Between 1562 and 1567, Diogo de Payva de Andrada published many controversial tracts, especially against the Lutheran, Martin Chemnitz. His first tract, De Societatis Jesu Origine, led to his being erroneously presumed a Jesuit. His De Conciliorum Auctoritate was welcomed at Rome as exalting the papal authority. Posthumous were his Defensio Tridentinæ fidei (1578) (remarkable for its learned statement of various opinions regarding the Immaculate Conception), and three sets of his sermons in Portuguese.

He published also three volumes of sermons in Portuguese.

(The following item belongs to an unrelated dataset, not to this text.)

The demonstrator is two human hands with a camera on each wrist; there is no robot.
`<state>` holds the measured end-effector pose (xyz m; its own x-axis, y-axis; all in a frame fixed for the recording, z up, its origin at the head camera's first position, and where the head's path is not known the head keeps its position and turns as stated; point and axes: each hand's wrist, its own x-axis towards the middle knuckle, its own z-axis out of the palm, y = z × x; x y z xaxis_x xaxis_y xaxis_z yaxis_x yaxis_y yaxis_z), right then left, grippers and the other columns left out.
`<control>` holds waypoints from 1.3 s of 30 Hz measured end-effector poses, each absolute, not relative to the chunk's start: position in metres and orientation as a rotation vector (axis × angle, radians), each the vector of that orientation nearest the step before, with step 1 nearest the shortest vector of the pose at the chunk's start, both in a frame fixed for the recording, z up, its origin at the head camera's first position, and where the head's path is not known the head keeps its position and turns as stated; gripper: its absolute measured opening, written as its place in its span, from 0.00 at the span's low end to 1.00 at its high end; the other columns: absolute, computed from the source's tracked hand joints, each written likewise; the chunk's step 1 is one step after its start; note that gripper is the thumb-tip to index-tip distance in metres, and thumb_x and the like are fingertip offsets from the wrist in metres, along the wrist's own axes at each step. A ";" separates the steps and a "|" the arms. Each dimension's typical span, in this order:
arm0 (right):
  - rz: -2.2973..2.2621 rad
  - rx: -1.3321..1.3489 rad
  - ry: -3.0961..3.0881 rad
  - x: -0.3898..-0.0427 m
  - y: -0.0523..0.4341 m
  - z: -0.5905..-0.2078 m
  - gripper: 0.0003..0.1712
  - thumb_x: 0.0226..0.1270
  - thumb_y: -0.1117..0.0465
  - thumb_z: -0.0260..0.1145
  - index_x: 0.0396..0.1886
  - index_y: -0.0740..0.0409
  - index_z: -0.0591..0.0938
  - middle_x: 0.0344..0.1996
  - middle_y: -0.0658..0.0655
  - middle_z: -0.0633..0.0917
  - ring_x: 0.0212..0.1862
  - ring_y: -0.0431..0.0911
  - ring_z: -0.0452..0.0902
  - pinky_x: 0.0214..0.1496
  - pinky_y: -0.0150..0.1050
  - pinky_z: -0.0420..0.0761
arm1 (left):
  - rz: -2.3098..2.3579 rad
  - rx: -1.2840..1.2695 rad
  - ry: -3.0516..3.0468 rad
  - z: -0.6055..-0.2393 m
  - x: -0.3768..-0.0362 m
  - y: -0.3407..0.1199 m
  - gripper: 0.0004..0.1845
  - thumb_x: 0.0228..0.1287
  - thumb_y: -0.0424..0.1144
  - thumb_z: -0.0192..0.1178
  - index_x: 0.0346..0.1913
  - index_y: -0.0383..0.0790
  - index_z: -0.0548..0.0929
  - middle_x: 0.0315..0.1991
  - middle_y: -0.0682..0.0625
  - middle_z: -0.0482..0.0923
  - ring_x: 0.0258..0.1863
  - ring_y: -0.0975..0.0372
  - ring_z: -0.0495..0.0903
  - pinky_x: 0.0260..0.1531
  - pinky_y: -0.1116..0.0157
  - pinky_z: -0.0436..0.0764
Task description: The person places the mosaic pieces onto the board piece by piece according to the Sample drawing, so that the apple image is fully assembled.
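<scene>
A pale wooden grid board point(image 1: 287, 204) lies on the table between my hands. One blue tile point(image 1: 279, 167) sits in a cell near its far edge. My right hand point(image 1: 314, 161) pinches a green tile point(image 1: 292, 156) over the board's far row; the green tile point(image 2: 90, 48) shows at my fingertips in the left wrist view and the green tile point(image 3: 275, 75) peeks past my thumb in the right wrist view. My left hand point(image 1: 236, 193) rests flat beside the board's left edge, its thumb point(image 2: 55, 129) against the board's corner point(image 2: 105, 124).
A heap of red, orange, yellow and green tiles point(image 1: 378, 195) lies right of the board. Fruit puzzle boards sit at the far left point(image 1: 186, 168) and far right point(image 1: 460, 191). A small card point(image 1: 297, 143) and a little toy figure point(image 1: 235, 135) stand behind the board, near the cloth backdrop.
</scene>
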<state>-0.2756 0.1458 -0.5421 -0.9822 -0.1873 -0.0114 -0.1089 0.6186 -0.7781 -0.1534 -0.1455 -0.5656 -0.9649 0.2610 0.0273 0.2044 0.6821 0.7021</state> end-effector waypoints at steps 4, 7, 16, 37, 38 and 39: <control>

Payva de Andrada had not only a grasp of theological questions which won for him an important position among sixteenth-century theologians, but he was also so clear and convincing in the exposition of his arguments that he proved an admirable apologist, and it was matter of regret that his death prevented the completion of his great work, the Defensio Tridentinæ fidei This had progressed as far as the fifth session, inclusive of the doctrine upon the Immaculate Conception in defense of which it marshalled an imposing array of authorities.

Diego died, aged 47, at Lisbon. His nephew, Diogo, the younger (1586–1660), produced Chauleidos (1628) and other Latin poems, including sacred dramas, and a moral tract, Casamento Perfeito (1630); he also shone as an historical critic.